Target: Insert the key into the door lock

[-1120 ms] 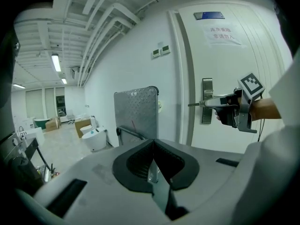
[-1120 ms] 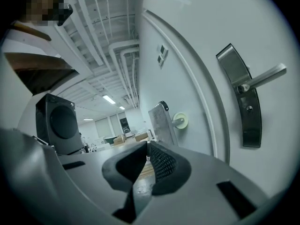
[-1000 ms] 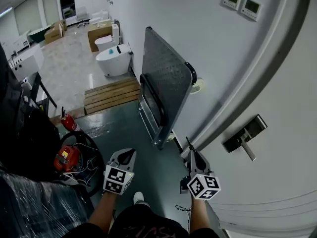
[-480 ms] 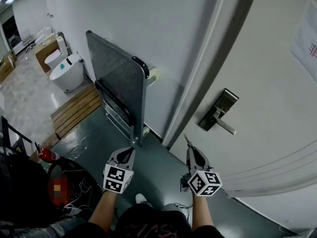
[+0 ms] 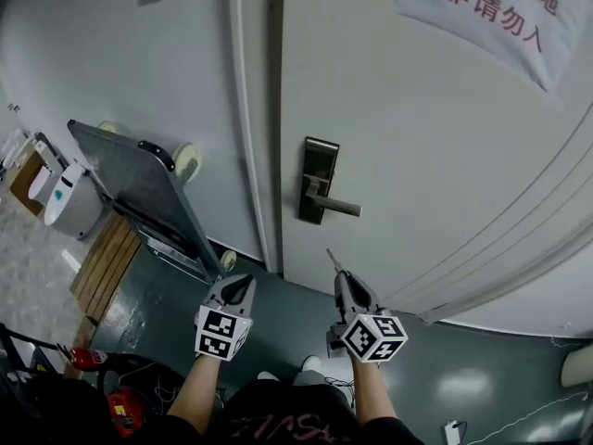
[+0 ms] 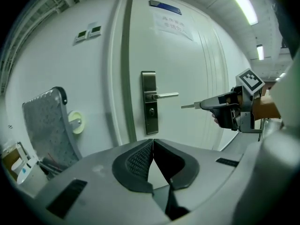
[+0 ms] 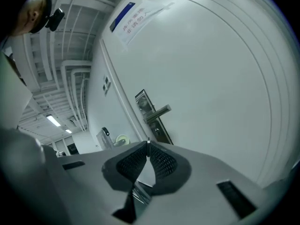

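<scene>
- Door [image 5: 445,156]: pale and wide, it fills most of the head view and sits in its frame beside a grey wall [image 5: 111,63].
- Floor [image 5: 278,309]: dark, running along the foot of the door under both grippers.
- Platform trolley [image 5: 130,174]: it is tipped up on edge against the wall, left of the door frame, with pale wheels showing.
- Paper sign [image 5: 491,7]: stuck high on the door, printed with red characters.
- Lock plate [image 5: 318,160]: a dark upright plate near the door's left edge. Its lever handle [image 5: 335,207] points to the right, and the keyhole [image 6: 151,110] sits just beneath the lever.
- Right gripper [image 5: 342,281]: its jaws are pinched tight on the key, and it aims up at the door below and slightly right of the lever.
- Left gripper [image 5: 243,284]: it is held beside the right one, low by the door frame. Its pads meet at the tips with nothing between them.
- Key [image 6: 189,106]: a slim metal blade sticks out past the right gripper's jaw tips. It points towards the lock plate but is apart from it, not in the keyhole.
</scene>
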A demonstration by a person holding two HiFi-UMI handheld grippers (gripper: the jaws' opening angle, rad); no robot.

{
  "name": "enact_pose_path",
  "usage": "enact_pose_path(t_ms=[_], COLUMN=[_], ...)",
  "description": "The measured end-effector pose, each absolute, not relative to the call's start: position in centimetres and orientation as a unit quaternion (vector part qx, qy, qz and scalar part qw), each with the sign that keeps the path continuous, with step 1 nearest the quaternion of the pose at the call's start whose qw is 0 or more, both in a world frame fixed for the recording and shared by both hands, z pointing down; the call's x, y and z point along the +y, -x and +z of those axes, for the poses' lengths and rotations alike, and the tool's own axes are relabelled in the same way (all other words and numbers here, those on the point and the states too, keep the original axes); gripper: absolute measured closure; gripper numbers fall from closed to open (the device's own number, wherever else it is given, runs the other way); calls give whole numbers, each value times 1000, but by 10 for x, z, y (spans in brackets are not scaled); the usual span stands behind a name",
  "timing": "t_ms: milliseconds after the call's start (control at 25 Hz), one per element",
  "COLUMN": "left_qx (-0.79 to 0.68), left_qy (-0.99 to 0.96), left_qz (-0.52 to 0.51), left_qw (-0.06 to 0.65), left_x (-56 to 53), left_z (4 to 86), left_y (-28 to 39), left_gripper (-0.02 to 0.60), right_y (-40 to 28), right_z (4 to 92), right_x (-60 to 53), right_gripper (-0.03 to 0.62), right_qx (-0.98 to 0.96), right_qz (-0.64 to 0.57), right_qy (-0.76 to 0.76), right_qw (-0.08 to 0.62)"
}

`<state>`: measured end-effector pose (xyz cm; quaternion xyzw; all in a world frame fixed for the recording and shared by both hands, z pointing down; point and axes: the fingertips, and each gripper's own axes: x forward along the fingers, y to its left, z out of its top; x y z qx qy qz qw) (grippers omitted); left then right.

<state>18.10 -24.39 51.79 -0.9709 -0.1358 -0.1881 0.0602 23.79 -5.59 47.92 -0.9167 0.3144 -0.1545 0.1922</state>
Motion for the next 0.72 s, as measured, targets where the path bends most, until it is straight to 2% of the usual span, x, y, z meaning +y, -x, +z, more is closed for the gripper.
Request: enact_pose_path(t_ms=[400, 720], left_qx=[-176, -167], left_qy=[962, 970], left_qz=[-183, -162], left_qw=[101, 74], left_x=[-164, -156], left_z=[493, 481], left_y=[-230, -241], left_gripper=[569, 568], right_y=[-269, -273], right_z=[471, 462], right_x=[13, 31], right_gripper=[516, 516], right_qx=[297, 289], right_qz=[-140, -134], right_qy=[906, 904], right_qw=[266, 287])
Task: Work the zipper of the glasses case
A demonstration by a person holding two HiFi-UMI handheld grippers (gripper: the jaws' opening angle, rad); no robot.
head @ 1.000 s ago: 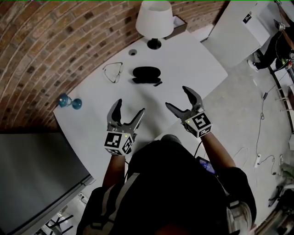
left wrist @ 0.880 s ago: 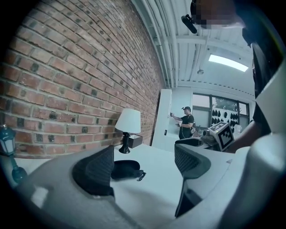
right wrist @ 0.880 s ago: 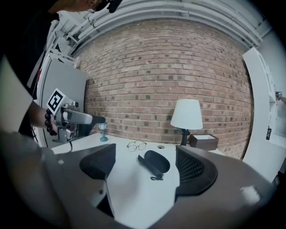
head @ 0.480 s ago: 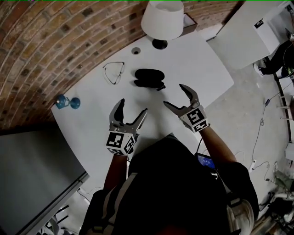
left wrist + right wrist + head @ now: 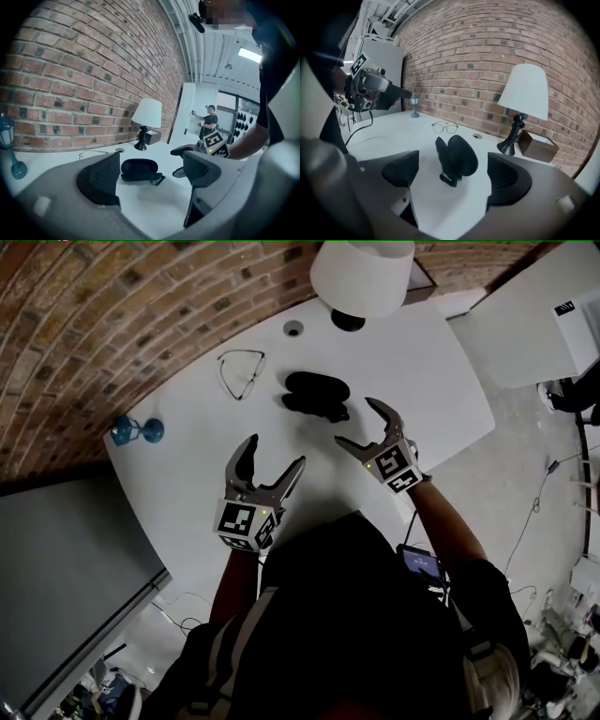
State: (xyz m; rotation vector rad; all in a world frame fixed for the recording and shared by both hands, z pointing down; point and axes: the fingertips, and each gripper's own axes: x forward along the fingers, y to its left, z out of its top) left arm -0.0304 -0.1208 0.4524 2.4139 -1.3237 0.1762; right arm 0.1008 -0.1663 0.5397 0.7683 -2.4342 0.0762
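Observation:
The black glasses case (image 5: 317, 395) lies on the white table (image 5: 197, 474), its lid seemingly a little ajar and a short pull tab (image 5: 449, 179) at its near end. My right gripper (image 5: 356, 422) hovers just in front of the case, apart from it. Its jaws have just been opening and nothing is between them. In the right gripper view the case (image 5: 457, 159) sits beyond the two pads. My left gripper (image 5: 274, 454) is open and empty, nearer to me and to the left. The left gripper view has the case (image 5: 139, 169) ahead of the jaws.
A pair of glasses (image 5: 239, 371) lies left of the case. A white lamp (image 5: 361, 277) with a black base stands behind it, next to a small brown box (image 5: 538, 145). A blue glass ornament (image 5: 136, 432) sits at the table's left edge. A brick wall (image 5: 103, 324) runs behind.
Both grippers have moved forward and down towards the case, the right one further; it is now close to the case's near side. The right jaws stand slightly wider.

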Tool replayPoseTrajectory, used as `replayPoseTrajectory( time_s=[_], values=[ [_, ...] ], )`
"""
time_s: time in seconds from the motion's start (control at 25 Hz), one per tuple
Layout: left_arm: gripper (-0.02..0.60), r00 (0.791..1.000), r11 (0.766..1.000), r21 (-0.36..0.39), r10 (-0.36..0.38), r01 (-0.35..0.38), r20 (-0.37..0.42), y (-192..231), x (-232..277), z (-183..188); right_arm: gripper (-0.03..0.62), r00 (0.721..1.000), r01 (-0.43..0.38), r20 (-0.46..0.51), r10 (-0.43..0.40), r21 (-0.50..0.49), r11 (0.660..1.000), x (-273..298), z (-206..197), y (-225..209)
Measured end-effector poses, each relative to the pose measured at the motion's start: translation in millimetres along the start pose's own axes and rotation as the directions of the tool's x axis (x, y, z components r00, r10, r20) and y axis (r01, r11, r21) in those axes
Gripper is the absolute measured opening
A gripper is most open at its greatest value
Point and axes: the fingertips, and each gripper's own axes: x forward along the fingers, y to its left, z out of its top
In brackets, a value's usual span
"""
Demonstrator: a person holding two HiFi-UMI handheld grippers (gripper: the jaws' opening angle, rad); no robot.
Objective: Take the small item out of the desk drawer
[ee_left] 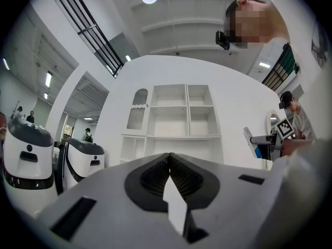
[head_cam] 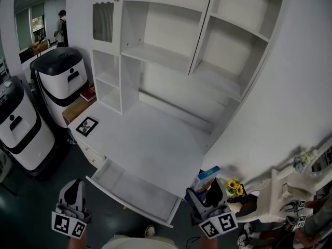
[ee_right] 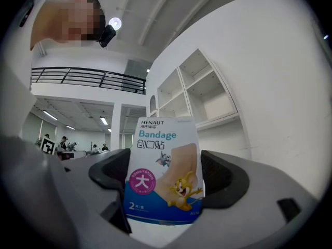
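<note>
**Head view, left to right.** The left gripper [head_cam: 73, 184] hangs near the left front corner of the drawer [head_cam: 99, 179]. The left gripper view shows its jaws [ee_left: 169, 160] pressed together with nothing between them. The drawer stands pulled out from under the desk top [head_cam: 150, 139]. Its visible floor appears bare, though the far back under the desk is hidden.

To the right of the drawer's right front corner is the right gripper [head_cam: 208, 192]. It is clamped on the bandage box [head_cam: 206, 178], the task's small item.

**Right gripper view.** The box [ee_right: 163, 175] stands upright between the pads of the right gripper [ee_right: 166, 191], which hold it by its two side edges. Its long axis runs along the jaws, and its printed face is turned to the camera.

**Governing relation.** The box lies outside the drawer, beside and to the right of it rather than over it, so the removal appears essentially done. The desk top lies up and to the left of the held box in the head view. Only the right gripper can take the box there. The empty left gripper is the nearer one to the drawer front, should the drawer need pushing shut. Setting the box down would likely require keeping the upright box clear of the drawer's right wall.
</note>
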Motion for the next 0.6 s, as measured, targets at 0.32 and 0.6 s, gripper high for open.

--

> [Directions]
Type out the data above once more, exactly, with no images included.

> [Response to the task]
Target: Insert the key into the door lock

[-1120 ms] 
[-1120 ms] 
[-1000 ms] 
[-480 ms] 
[+0 ms] 
[+0 ms] 
[+0 ms] 

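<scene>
- Door [image 5: 445,156]: pale and wide, it fills most of the head view and sits in its frame beside a grey wall [image 5: 111,63].
- Floor [image 5: 278,309]: dark, running along the foot of the door under both grippers.
- Platform trolley [image 5: 130,174]: it is tipped up on edge against the wall, left of the door frame, with pale wheels showing.
- Paper sign [image 5: 491,7]: stuck high on the door, printed with red characters.
- Lock plate [image 5: 318,160]: a dark upright plate near the door's left edge. Its lever handle [image 5: 335,207] points to the right, and the keyhole [image 6: 151,110] sits just beneath the lever.
- Right gripper [image 5: 342,281]: its jaws are pinched tight on the key, and it aims up at the door below and slightly right of the lever.
- Left gripper [image 5: 243,284]: it is held beside the right one, low by the door frame. Its pads meet at the tips with nothing between them.
- Key [image 6: 189,106]: a slim metal blade sticks out past the right gripper's jaw tips. It points towards the lock plate but is apart from it, not in the keyhole.
</scene>
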A demonstration by a person holding two HiFi-UMI handheld grippers (gripper: the jaws' opening angle, rad); no robot.

{
  "name": "enact_pose_path",
  "usage": "enact_pose_path(t_ms=[_], COLUMN=[_], ...)",
  "description": "The measured end-effector pose, each absolute, not relative to the call's start: position in centimetres and orientation as a unit quaternion (vector part qx, qy, qz and scalar part qw), each with the sign that keeps the path continuous, with step 1 nearest the quaternion of the pose at the call's start whose qw is 0 or more, both in a world frame fixed for the recording and shared by both hands, z pointing down; the call's x, y and z point along the +y, -x and +z of those axes, for the poses' lengths and rotations alike, and the tool's own axes are relabelled in the same way (all other words and numbers here, those on the point and the states too, keep the original axes); gripper: absolute measured closure; gripper numbers fall from closed to open (the device's own number, wherever else it is given, runs the other way); calls give whole numbers, each value times 1000, but by 10 for x, z, y (spans in brackets are not scaled); the usual span stands behind a name",
  "timing": "t_ms: milliseconds after the call's start (control at 25 Hz), one per element",
  "COLUMN": "left_qx (-0.79 to 0.68), left_qy (-0.99 to 0.96), left_qz (-0.52 to 0.51), left_qw (-0.06 to 0.65), left_x (-56 to 53), left_z (4 to 86), left_y (-28 to 39), left_gripper (-0.02 to 0.60), right_y (-40 to 28), right_z (4 to 92), right_x (-60 to 53), right_gripper (-0.03 to 0.62), right_qx (-0.98 to 0.96), right_qz (-0.64 to 0.57), right_qy (-0.76 to 0.76), right_qw (-0.08 to 0.62)"
}

`<state>`: measured end-effector pose (xyz cm; quaternion xyzw; all in a world frame fixed for the recording and shared by both hands, z pointing down; point and axes: the fingertips, and each gripper's own axes: x forward along the fingers, y to its left, z out of its top; x y z qx qy qz qw) (grippers omitted); left then right.

<state>18.10 -24.39 51.79 -0.9709 -0.1358 -0.1881 0.0602 23.79 -5.59 47.92 -0.9167 0.3144 -0.1545 0.1922</state>
Motion for the next 0.72 s, as measured, targets where the path bends most, until it is straight to 2% of the usual span, x, y, z meaning +y, -x, +z, more is closed for the gripper.
Request: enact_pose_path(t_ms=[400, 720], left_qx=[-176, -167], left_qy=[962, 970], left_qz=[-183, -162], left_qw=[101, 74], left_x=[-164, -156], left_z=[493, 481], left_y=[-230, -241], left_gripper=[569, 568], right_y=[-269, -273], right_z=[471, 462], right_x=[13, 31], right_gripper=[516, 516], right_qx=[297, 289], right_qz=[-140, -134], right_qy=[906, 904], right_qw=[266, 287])
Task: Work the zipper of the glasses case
A demonstration by a person holding two HiFi-UMI handheld grippers (gripper: the jaws' opening angle, rad); no robot.
head @ 1.000 s ago: 
left wrist @ 0.880 s ago: 
right wrist @ 0.880 s ago: 
head @ 0.480 s ago: 
left wrist + right wrist + head @ now: 
State: (xyz m; rotation vector rad; all in a world frame fixed for the recording and shared by both hands, z pointing down; point and axes: the fingertips, and each gripper's own axes: x forward along the fingers, y to its left, z out of its top) left arm -0.0304 -0.1208 0.4524 2.4139 -1.3237 0.1762; right arm 0.1008 -0.1663 0.5397 0.7683 -2.4342 0.0762
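Observation:
The black glasses case (image 5: 317, 395) lies on the white table (image 5: 197, 474), its lid seemingly a little ajar and a short pull tab (image 5: 449, 179) at its near end. My right gripper (image 5: 356, 422) hovers just in front of the case, apart from it. Its jaws have just been opening and nothing is between them. In the right gripper view the case (image 5: 457, 159) sits beyond the two pads. My left gripper (image 5: 274, 454) is open and empty, nearer to me and to the left. The left gripper view has the case (image 5: 139, 169) ahead of the jaws.
A pair of glasses (image 5: 239, 371) lies left of the case. A white lamp (image 5: 361, 277) with a black base stands behind it, next to a small brown box (image 5: 538, 145). A blue glass ornament (image 5: 136, 432) sits at the table's left edge. A brick wall (image 5: 103, 324) runs behind.
Both grippers have moved forward and down towards the case, the right one further; it is now close to the case's near side. The right jaws stand slightly wider.
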
Tool replayPoseTrajectory, used as `replayPoseTrajectory( time_s=[_], values=[ [_, ...] ], )`
"""
time_s: time in seconds from the motion's start (control at 25 Hz), one per tuple
Layout: left_arm: gripper (-0.02..0.60), r00 (0.791..1.000), r11 (0.766..1.000), r21 (-0.36..0.39), r10 (-0.36..0.38), r01 (-0.35..0.38), r20 (-0.37..0.42), y (-192..231), x (-232..277), z (-183..188); right_arm: gripper (-0.03..0.62), r00 (0.721..1.000), r01 (-0.43..0.38), r20 (-0.46..0.51), r10 (-0.43..0.40), r21 (-0.50..0.49), r11 (0.660..1.000), x (-273..298), z (-206..197), y (-225..209)
Measured end-effector poses, each relative to the pose measured at the motion's start: translation in millimetres along the start pose's own axes and rotation as the directions of the tool's x axis (x, y, z components r00, r10, r20) and y axis (r01, r11, r21) in those axes
Gripper is the absolute measured opening
A gripper is most open at its greatest value
Point and axes: the fingertips, and each gripper's own axes: x forward along the fingers, y to its left, z out of its top
In brackets, a value's usual span
"""
Demonstrator: a person holding two HiFi-UMI handheld grippers (gripper: the jaws' opening angle, rad); no robot.
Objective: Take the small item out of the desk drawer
[ee_left] 
[head_cam] 
[ee_right] 
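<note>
**Head view, left to right.** The left gripper [head_cam: 73, 184] hangs near the left front corner of the drawer [head_cam: 99, 179]. The left gripper view shows its jaws [ee_left: 169, 160] pressed together with nothing between them. The drawer stands pulled out from under the desk top [head_cam: 150, 139]. Its visible floor appears bare, though the far back under the desk is hidden.

To the right of the drawer's right front corner is the right gripper [head_cam: 208, 192]. It is clamped on the bandage box [head_cam: 206, 178], the task's small item.

**Right gripper view.** The box [ee_right: 163, 175] stands upright between the pads of the right gripper [ee_right: 166, 191], which hold it by its two side edges. Its long axis runs along the jaws, and its printed face is turned to the camera.

**Governing relation.** The box lies outside the drawer, beside and to the right of it rather than over it, so the removal appears essentially done. The desk top lies up and to the left of the held box in the head view. Only the right gripper can take the box there. The empty left gripper is the nearer one to the drawer front, should the drawer need pushing shut. Setting the box down would likely require keeping the upright box clear of the drawer's right wall.
</note>
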Motion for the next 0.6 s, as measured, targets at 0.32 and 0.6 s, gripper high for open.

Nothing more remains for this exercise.